**Goal of the exercise:** Say how many lines of the data contain "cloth", and nothing more.
** Supplied material follows **
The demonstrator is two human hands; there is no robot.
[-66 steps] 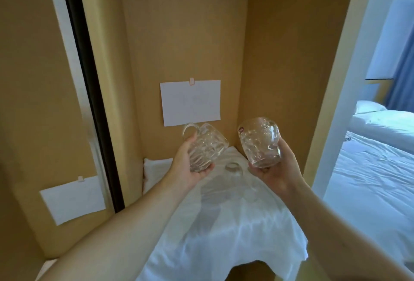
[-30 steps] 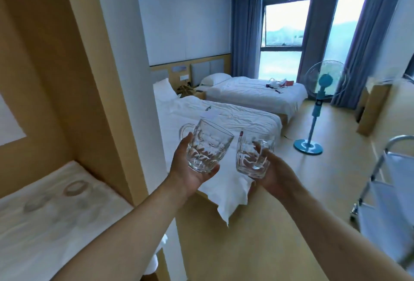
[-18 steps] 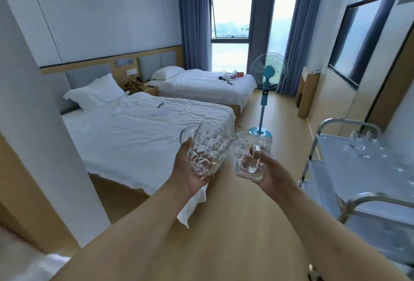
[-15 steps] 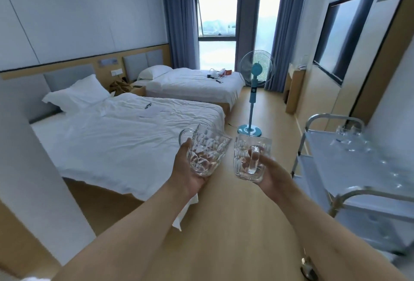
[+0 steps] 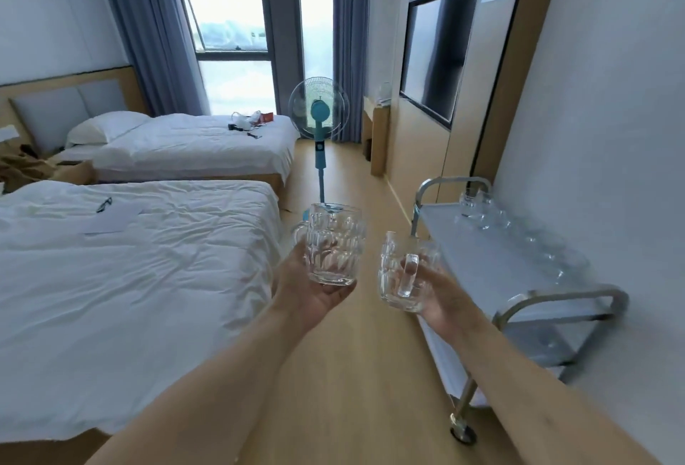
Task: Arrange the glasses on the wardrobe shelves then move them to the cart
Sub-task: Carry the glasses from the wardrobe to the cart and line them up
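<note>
Both bare forearms reach forward from the bottom of the view, converging toward the middle. The left hand (image 5: 309, 294) is turned palm up, fingers curled under and around the base of a dimpled glass mug (image 5: 333, 244), held upright. The right hand (image 5: 439, 296) sits slightly lower and to the right, its grip wrapped around a second glass mug (image 5: 404, 273) whose handle faces the camera.
</note>
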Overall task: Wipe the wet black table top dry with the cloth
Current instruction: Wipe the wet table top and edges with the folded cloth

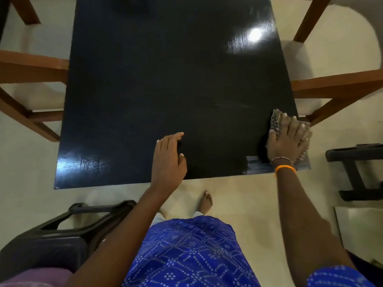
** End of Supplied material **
**Reply:** 2